Exercise prompt: Would you print the lines below exactly, beginning at the line that has "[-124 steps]" and stopping after the line that has "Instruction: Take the"? Only those lines, and no pictures.

Excerpts from a dataset
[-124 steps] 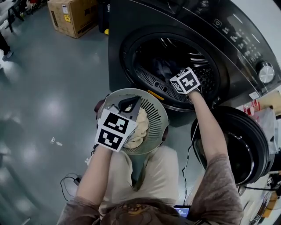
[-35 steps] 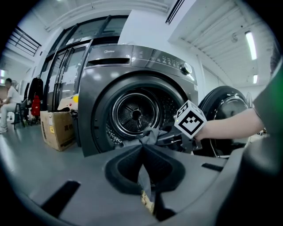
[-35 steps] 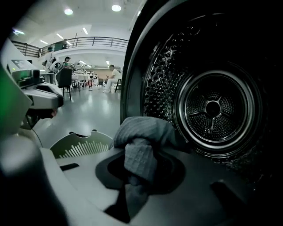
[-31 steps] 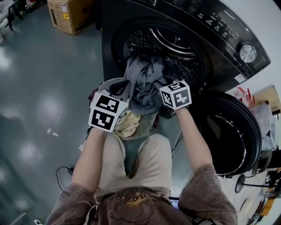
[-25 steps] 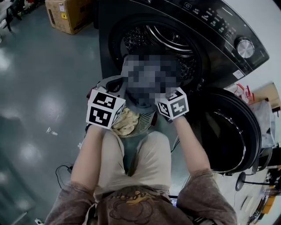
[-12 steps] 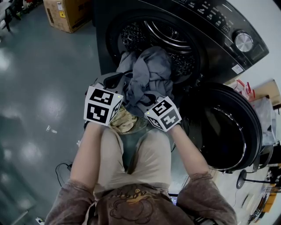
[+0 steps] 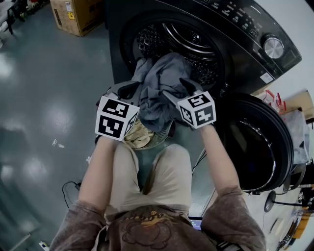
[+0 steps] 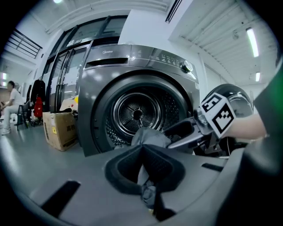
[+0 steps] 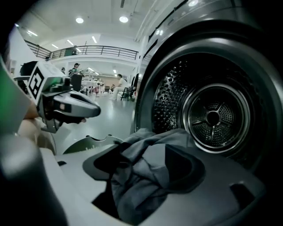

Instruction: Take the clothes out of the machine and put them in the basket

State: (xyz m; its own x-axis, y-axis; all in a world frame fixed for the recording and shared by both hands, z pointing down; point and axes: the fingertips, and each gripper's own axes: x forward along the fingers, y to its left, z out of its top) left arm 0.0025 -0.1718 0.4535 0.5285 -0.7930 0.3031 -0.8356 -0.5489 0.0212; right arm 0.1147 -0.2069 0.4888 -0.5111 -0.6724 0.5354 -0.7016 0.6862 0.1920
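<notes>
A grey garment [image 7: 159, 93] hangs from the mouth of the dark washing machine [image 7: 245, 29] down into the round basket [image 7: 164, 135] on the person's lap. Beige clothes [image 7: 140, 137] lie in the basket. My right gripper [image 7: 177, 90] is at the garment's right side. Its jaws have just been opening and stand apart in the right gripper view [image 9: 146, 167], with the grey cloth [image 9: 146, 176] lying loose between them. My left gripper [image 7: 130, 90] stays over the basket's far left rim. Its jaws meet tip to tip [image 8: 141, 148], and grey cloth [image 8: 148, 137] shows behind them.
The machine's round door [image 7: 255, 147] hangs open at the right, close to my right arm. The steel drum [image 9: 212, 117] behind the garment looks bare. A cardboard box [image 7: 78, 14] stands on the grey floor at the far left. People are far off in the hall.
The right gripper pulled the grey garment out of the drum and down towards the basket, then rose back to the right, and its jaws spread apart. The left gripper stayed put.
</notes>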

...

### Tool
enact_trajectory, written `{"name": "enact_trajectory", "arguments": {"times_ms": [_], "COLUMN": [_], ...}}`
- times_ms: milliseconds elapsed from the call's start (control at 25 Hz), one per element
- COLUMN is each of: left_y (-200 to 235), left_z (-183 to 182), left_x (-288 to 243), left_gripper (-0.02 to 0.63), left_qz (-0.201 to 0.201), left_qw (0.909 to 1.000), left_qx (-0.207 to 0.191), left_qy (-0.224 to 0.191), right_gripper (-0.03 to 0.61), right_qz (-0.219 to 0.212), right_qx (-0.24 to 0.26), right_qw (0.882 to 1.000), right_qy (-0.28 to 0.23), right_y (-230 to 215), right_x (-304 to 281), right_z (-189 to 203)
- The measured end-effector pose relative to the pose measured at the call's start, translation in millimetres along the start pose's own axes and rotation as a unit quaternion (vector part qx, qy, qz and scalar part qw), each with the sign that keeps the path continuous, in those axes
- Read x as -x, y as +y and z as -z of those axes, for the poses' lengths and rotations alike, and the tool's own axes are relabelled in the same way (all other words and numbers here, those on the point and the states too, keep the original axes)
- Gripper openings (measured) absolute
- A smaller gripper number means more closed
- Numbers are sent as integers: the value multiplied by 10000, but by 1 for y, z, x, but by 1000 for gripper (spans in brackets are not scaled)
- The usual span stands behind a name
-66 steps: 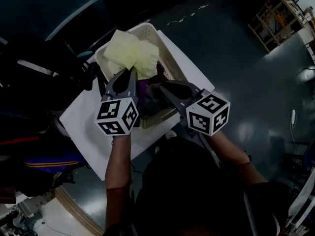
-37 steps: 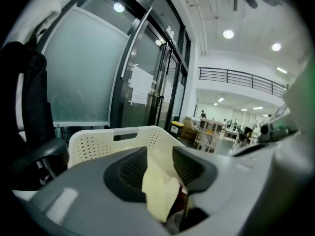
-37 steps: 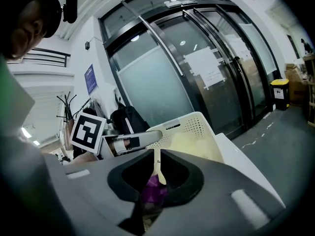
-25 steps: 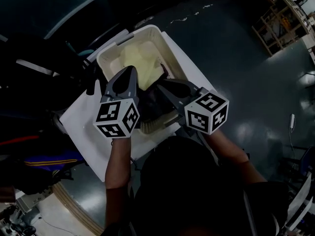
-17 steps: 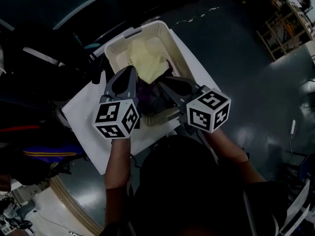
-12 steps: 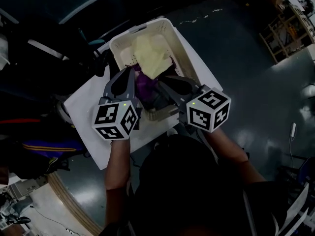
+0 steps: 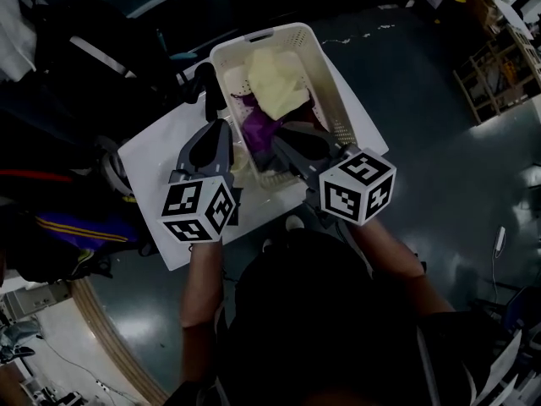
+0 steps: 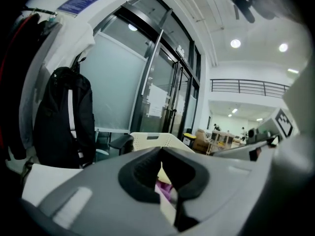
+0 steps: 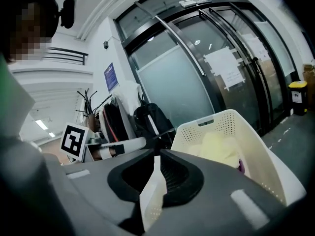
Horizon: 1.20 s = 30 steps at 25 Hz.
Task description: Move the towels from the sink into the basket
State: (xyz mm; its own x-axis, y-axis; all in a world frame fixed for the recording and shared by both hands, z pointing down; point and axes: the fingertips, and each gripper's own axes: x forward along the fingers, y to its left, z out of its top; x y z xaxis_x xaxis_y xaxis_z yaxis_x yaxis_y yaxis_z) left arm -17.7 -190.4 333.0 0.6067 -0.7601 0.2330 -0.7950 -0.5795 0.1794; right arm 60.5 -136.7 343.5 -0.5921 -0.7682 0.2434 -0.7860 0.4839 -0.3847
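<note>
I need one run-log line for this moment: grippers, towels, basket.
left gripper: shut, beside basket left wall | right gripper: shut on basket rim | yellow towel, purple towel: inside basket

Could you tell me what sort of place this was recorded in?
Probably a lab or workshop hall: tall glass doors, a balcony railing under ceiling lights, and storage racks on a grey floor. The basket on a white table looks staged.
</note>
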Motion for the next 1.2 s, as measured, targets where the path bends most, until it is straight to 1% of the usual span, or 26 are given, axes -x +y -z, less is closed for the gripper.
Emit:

Task output:
[-124 steps] 
[-35 steps] 
[-35 steps] 
[-31 steps] 
[-25 steps] 
[-12 steps] 
[+0 steps] 
[+0 steps] 
[+0 steps] 

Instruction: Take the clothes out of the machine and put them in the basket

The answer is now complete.